SILCS-Kinetics is a computational workflow designed to efficiently predict ligand dissociation kinetics, specifically the off rate (koff), which is often more relevant to drug efficacy than binding affinity alone. Traditional approaches rely on enhanced-sampling molecular dynamics (MD) simulations, which are computationally intensive and less practical for evaluating large ligand libraries in drug design.

To address this, SILCS-Kinetics combines physics-based and machine learning (ML) methodologies. The workflow uses the Site Identification by Ligand Competitive Saturation (SILCS) method to enumerate potential ligand dissociation pathways and calculate free-energy profiles along those pathways. These profiles, together with molecular properties, serve as features for training ML models—including tree-based and neural network approaches—to predict koff values.

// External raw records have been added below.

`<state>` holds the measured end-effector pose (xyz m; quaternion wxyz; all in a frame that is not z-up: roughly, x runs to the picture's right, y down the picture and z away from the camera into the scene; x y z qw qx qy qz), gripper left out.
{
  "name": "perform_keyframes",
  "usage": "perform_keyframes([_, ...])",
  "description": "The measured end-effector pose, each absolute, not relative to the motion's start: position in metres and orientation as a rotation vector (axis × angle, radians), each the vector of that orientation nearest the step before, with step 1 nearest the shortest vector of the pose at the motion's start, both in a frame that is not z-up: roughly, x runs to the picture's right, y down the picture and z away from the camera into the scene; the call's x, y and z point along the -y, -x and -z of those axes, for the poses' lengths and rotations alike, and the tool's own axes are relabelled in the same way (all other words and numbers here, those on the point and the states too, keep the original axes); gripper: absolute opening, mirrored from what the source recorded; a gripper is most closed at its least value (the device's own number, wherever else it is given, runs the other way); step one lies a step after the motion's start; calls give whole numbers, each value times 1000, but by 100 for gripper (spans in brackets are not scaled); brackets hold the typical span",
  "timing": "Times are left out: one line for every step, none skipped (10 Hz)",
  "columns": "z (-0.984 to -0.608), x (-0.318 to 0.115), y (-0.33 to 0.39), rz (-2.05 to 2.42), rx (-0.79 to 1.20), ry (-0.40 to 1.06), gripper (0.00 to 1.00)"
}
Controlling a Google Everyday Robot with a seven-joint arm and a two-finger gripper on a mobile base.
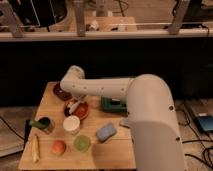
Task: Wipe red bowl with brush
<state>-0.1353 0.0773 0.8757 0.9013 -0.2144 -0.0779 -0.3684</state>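
The red bowl [76,108] sits on the wooden table [115,147], left of centre, just above the cream cup [71,124]. My gripper [74,104] reaches down from the white arm into the red bowl. It is shut on the brush [73,107], whose small pale head rests inside the bowl. The arm covers the bowl's far rim.
A darker maroon bowl [59,92] lies behind the red one. A blue-grey sponge [106,132], a green cup [81,143], an orange fruit [58,147], a yellow cob [35,148], a dark can [42,124] and a green box [114,104] share the table.
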Motion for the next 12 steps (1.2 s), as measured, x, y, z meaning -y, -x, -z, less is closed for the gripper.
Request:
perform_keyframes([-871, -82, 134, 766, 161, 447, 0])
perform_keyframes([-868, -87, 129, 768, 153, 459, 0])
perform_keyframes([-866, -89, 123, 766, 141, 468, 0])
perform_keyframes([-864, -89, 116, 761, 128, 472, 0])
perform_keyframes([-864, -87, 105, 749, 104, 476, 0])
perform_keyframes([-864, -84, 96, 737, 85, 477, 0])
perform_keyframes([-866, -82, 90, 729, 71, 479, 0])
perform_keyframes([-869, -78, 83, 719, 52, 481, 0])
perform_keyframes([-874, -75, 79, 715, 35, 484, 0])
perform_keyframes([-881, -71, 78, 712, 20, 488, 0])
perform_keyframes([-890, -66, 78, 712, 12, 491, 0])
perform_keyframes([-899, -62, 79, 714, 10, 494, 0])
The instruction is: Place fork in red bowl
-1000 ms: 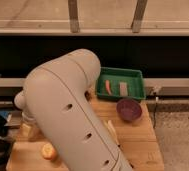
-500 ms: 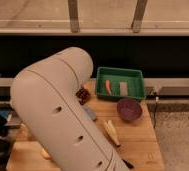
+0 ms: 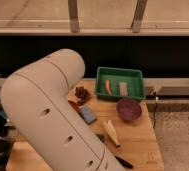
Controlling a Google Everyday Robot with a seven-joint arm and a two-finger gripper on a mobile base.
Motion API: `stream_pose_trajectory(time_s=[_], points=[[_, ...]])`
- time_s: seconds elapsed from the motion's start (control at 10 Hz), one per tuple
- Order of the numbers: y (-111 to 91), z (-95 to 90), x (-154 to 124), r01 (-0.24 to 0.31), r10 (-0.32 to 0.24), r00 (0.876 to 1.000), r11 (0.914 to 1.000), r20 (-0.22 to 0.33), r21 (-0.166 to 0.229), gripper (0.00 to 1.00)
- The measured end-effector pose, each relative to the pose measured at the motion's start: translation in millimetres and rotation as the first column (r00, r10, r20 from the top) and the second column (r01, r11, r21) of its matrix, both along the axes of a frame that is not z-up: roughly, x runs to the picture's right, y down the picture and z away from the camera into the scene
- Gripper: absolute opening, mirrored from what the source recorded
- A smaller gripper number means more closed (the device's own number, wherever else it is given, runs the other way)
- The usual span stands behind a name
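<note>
My arm's big cream-coloured link (image 3: 53,117) fills the left and middle of the camera view. The gripper is out of view, somewhere past the arm's lower end. Only a thin reddish sliver of the red bowl (image 3: 74,106) peeks out from behind the arm's right edge, near the middle of the wooden table (image 3: 138,145). I cannot see the fork; the arm hides much of the table's left side.
A purple bowl (image 3: 128,109) stands right of centre. Behind it is a green tray (image 3: 133,74) holding an orange piece and a tan block. A dark reddish cluster (image 3: 81,93), a blue block (image 3: 87,114), a pale yellow piece (image 3: 111,132) and a black-handled utensil (image 3: 123,162) lie on the table.
The arm has swung left and toward the camera, covering an orange item at the front left. It has uncovered the dark cluster and the blue block.
</note>
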State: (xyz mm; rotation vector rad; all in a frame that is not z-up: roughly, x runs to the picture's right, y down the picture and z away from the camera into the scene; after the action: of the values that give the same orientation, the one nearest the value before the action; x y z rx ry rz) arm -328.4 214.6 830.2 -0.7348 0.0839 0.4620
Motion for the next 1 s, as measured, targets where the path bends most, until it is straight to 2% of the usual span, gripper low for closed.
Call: stream_pose_trajectory(time_s=[0.2,0.3,0.4,1.0], points=[[2.3,1.9,-1.3,0.014,-0.014,0.999,0.9998,-0.032,0.011,0.80],[3.7,3.0,0.9,0.003,-0.003,0.998,0.9999,-0.061,0.012,0.80],[5.6,3.0,0.8,0.000,0.001,0.998,1.0000,-0.065,0.009,0.78],[1.4,0.9,2.2,-0.021,0.021,0.998,0.9998,-0.062,0.004,0.18]])
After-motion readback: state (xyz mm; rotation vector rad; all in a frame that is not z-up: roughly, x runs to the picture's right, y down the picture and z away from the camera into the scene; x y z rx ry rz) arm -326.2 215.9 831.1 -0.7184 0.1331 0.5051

The protocol has been developed and validated on a diverse set of 329 ligands across 13 proteins, demonstrating the robustness and efficiency of the ML workflow built upon SILCS-derived free-energy profiles. SILCS-Kinetics provides a powerful and scalable tool for drug design, enabling rapid quantitative estimates of ligand dissociation kinetics and atomic or functional group contributions to unbinding events. Additional details on the development and validation of SILCS-Kinetics can be found in the original publication [25].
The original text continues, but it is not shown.